Io preferisco lavorare all'interno di un Partito che si dichiara ancorato al Socialismo europeo e lavorare perchè in Italia divenga la vera forza di sinistra a sinistra del PD.
Saluti
Marco Ligori
Caro Peppe
Le certezze assolute non fanno parte del mio bagaglio di socialista e laico, piuttosto fanno parte delle culture delle chiese (cattolica o comunista poco importa)
Ciò premesso ritengo sia un errore non di poco conto quello di escludere a priori il PSI dal novero di coloro che hanno titoli per costruire un nuovo movimento socialista in Italia, in quel partito, per piccolo che sia, militano ancora compagni/e che hanno avuto il coraggio di traversare il deserto senza aiuti e senza sostegni, e che non meritano oggi di essere considerati figli di un dio minore solo perchè hanno un segretario non all'altezza dei tempi.

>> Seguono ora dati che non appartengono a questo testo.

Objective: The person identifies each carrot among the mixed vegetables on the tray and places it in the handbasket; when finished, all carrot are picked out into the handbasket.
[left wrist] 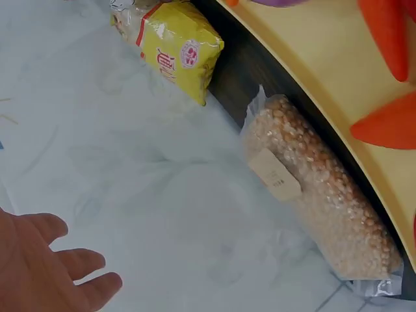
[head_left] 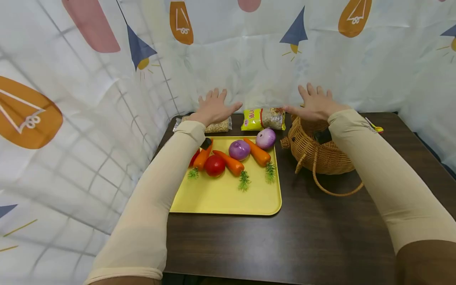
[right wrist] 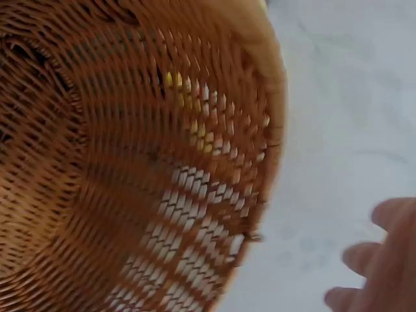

Il confronto con il PSI si farà comunque sui temi politici non sulla statura politica del segretario e dei dirigenti di quel Partito, ed una delle scelte politiche più stupide è il pensare che il PSI si ricostruisce recuperando le vecchie macerie.
Il rientro di antichi leaders (tipo Vizzini, ma non solo) può riscaldare il cuore dei vecchi socialisti, ma non aiuta la ricostruzione di un Partito adatto al XXI secolo
Troppa gente, che poteva con un po' di altruismo e generosità aiutare la ricostruzione del PSI dopo il 1992, a è stata alla finestra, altri si sono adagiati sui comodi triclinii berlusconiani, molti di loro oggi pensano di rifarsi una verginità riapparendo dalle parti nostre, sono quelli che io definisco socialisti per convenienza.
Spero che i socialisti per convinzione sappiano porre un argine politico all'opportunismo di questi personaggi, sarebbe un buon segno, utile per la costruzione di un nuovo movimento dei socialisti del XXI secolo.
La trasmigrazione dei socialisti verso lidi sinistri è una pratica antica, che il vecchio PCI promuoveva a piene mani, e che purtroppo continua: Non è il populismo mediatico Vendoliano e DIpietrista che trarrà fuori l'Italia dalla crisi, bensì un nuovo Progetto politico dei socialisti per Governare il cambiamento.
Le scelte "indifferibili" che il Governo Monti ha fatto non si modificano con una Manifestazione di piazza, bensì con delle proposte concrete in grado di ricostruire un blocco sociale e politico nuovo di coloro che fanno del lavoro la ragione della loro vita. É un lavoro lungo e difficile, da socialisti riformatori.
Le manifestazioni sindacali, soprattutto se unitarie, sono utili perchè comunque evitano delle derive pericolose, ma consolidano un blocco che ormai non è più "egemone" e che al massimo agisce in funzione difensiva.
Occorre lavorare per costruire un Movimento più ampio, non limitato ai lavoratori pensionati ed ai lavoratori dipendenti con contratti di lavoro a tempo indeterminato. Occorre uscire dalle grandi fabbriche (che generano certo grande visibilità mmediatica) per tornare nei territori a rivisitare quella che fu la base sociale che dette vita al PSI: le case del Popolo e le Società di Mutuo Soccorso.
Purtroppo oggi i leaders politici agiscono solo in funzione della loro presenza nei talk show.
Dario Allamano
Caro Dario, da vecchio socialista indomito, ancora iscritto (nonostante Nencini e tanti altri) al psi e mai trasmigrato in altri lidi (né a “sinistra” né –men che meno- a destra), sono perfettamente d’accordo con te e ti ringrazio per aver espresso anche la mia posizione.